EXERCISE REQUIREMENTS -> Could you reproduce, word for word, everything below from the line containing "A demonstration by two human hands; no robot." down to the line containing "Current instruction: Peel", with both of those lines included and no others?

GIVEN MATERIAL ->
++++

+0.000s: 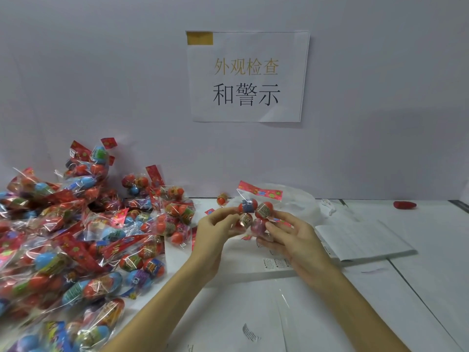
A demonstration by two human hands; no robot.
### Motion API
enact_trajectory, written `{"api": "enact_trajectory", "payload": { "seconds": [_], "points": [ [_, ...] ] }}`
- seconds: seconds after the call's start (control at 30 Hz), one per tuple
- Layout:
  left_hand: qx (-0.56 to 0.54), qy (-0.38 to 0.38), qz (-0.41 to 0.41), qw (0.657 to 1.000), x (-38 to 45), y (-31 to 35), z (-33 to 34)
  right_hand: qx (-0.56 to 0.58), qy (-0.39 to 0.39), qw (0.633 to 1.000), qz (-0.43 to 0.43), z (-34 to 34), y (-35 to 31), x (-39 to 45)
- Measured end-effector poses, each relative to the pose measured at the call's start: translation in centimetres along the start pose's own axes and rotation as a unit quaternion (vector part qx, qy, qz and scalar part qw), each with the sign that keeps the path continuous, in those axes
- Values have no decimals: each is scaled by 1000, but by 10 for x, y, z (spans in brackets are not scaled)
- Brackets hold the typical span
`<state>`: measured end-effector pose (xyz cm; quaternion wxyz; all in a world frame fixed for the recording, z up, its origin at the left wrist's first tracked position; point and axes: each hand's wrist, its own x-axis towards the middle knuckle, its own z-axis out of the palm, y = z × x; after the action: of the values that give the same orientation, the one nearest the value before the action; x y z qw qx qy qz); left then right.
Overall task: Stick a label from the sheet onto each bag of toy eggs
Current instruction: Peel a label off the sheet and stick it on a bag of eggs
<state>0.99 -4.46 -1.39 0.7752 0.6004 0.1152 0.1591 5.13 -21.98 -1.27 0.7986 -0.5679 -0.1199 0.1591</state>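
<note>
A clear bag of toy eggs (pixel 256 212) with a red printed header is held up above the white table, both hands on it. My left hand (pixel 218 229) grips its left side with curled fingers. My right hand (pixel 286 232) holds its right and underside, fingers bent around the lower eggs. The label sheet (pixel 363 240), white with rows of small print, lies flat to the right of my right hand. A strip with warning labels (pixel 276 264) lies on the table under my right wrist.
A big heap of bagged toy eggs (pixel 76 237) fills the left side of the table up to the wall. One loose egg (pixel 222 198) sits by the wall. A crumpled clear bag (pixel 299 199), a red object (pixel 404 205) and a paper sign (pixel 247 77) on the wall lie behind.
</note>
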Motion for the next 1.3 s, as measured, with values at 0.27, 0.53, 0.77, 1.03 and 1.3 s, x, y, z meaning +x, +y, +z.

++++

THE COMPLETED TASK ->
A demonstration by two human hands; no robot.
### Motion API
enact_trajectory, written `{"api": "enact_trajectory", "payload": { "seconds": [_], "points": [ [_, ...] ] }}`
- seconds: seconds after the call's start (control at 30 Hz), one per tuple
- Layout:
  left_hand: qx (-0.56 to 0.54), qy (-0.38 to 0.38), qz (-0.41 to 0.41), qw (0.657 to 1.000), x (-38 to 45), y (-31 to 35), z (-33 to 34)
  right_hand: qx (-0.56 to 0.58), qy (-0.39 to 0.39), qw (0.633 to 1.000), qz (-0.43 to 0.43), z (-34 to 34), y (-35 to 31), x (-39 to 45)
- Measured end-effector poses, each relative to the pose measured at the call's start: translation in centimetres along the start pose's own axes and rotation as a unit quaternion (vector part qx, qy, qz and scalar part qw), each with the sign that keeps the path continuous, in those axes
- Values have no decimals: each is scaled by 1000, but by 10 for x, y, z (spans in brackets are not scaled)
- Brackets hold the typical span
`<state>`: measured end-effector pose (xyz cm; quaternion wxyz; all in a world frame fixed for the recording, z up, its origin at the left wrist's first tracked position; point and axes: each hand's wrist, its own x-axis towards the middle knuckle, its own z-axis out of the palm, y = z × x; after the action: of the values that give the same orientation, the one nearest the value before the action; x y z qw qx qy qz); left then right.
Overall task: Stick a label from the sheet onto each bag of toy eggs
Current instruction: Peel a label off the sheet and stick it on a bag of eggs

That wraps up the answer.